Young children are highly influenced by the people and environments that surround them. When these people and environments do not provide the knowledge, support, and encouragement needed for healthy eating habits, it is easy for children to learn unhealthy habits that follow them throughout their lives. If we want to raise a healthy generation, we should start in our schools.
Eating behaviors and habits are formed from a young age, and by encouraging school children to embrace a healthy lifestyle, you set them on the right path for an overall healthy lifestyle in the future.
School Nutrition Education offers an environment that can positively shape how children think about food and promote healthy eating habits. Research has shown that a well designed and implemented school nutrition education program promotes physical activity, healthy eating and increased academic performance.
Schools play an important role in incorporating a well designed nutrition education program that is supported by the administration, integrates a number of subject areas, is easy for teachers to use, holds the students‘ attention, and involves the families of the students.
Working alongside parents and families, schools have the ability to positively impact future public health by fostering the knowledge and skills to help students relate to food and cooking in positive and healthy ways. It can also help to equip children with practical cooking techniques, supported by additional theory in food science, hygiene, packaging and safety, in addition to the basics about nutrition - all essential life skills.
Some tips that schools need to keep in mind when adopting a Nutrition Education Program are:
Just as we think about teaching children letters or colours, students must be taught healthy eating skills through a well planned curriculum, designed and developed by qualified personnel in the area of nutrition.
The lesson plans should be age appropriate as per the grade level of the students. It should be interesting and interactive. It should be easy for the teachers to implement and for the students to comprehend.
All schools need to provide its teachers with a training program on basic nutrition education. The program should also help teachers with guidelines on how to execute the nutrition lesson plans effectively, as per the grade level of the students.
Schools need to ensure that teachers are practising the guidelines themselves in their personal lives and being good role models. A teacher who makes healthy choices – including healthy eating and regular physical activity – can have a good influence on the health of students.
Many preschool children eat an unhealthy diet heavily reliant on white bread, chips, crisps and sweets. Therefore school food should be monitored for levels of fat, flour and sugar.
Ensure healthy foods are provided in school canteens. School cafeterias are learning labs where students can be exposed to new foods through the school meal program, see what balanced meals look like, and be encouraged to try new foods.
School cafeterias may also be decorated with nutrition promotion posters or student artwork promoting healthy eating.
Schools can add messages about nutrition and healthy eating into the morning announcement and school assemblies.
Ensure the use of non-food rewards (stationery, skipping ropes, puzzles) instead of chocolates and sweets.
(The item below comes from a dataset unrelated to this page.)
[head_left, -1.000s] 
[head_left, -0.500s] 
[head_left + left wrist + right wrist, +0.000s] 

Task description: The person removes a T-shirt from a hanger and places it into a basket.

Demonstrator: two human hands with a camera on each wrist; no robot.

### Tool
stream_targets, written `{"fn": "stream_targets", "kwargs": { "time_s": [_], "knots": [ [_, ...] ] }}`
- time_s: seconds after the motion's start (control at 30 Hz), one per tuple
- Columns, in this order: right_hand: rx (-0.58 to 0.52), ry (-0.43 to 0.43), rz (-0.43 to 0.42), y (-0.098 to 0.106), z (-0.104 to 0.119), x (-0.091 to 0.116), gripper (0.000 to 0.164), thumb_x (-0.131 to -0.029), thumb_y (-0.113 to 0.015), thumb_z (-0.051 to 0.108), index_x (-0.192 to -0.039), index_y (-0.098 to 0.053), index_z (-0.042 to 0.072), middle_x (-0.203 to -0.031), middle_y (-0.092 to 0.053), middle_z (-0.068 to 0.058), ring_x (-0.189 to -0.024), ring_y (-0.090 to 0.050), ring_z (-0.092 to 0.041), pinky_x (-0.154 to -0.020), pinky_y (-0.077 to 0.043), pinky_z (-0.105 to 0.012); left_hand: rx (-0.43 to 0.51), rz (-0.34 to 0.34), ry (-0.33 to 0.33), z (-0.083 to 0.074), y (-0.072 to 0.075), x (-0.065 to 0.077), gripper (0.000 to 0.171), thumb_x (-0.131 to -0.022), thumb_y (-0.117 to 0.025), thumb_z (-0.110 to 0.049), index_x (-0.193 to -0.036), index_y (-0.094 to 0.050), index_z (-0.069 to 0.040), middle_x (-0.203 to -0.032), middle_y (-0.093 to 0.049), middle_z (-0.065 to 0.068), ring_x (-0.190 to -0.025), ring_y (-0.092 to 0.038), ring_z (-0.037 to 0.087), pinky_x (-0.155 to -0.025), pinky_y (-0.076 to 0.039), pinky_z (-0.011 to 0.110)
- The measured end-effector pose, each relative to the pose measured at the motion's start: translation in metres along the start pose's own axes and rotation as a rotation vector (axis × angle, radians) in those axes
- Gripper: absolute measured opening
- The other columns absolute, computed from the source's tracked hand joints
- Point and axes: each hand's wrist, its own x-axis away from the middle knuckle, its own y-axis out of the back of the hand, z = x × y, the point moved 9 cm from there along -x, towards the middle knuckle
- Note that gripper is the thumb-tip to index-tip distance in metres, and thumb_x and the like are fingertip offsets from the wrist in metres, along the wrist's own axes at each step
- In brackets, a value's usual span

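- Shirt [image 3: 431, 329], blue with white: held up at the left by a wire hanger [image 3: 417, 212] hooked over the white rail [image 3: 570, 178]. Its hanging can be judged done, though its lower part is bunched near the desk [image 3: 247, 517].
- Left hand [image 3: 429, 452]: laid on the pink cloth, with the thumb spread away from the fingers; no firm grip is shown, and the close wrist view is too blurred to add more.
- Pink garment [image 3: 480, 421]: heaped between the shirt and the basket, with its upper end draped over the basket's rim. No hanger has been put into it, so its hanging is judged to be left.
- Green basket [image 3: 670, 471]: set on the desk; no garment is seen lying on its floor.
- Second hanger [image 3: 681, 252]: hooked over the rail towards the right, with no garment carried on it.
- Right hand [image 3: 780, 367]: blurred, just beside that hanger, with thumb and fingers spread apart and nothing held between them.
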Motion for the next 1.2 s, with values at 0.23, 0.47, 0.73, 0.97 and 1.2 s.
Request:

School garden programs can increase students’ nutrition knowledge, willingness to try fruits and vegetables, and develop positive attitudes about fruits and vegetables. Schools may have window sill gardens, greenhouses, or planted fields.
Schools must ensure regular parent teacher meetings to provide parents with updates and feedback about their children. They can also give parents information about healthy food choices and learning through interactive sessions with the parents. This helps to extend nutrition lessons outside of school.
Lesson plans should include worksheets and activities for homework. This encourages the students and their families to be aligned with what is being taught at school and practise and complete them together.
The impact of teaching school children about nutrition while providing them healthy meals does not end within the four walls of the classroom. It aims to extend the knowledge children acquire into their homes where they engage in conversations about healthy food and are motivated to ensure their parents pack healthy snacks in their lunchboxes. It also extends into society, as they can talk to others about healthy eating and make healthy food choices in public. Over time, this helps them build a base of healthy lifestyle choices as they grow, whether inside or outside the school premises.